Write the listing out again exactly as it stands, with no images.

═════ Data section ═════

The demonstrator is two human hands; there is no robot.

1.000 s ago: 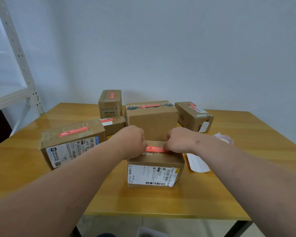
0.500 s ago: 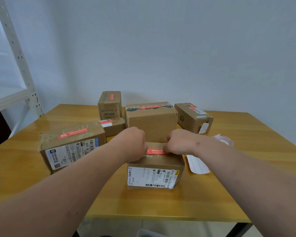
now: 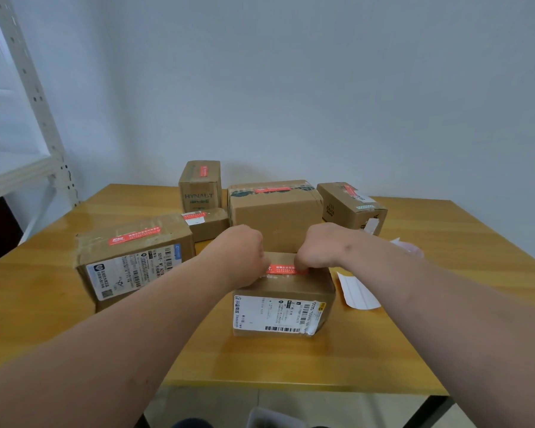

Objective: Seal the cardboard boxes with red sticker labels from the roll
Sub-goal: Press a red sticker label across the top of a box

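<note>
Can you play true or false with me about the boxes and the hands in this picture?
1. Both hands are on the nearest box. True: the left hand and the right hand sit at either end of its red sticker.
2. The table is blue. False: it is yellowish wood.
3. The big box on the left has a red sticker on top. True.
4. The nearest box has no paper label. False: a white label with barcodes covers its front.
5. A metal shelf stands to the left. True.
</note>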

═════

◆ **Response area**
The demonstrator is two human hands; there is no robot.

1.000 s ago: 
0.500 s ago: 
now: 

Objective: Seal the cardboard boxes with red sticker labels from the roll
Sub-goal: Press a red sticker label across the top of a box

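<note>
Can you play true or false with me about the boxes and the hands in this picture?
1. Both hands are on the nearest box. True: the left hand and the right hand sit at either end of its red sticker.
2. The table is blue. False: it is yellowish wood.
3. The big box on the left has a red sticker on top. True.
4. The nearest box has no paper label. False: a white label with barcodes covers its front.
5. A metal shelf stands to the left. True.
</note>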

The submitted response is complete.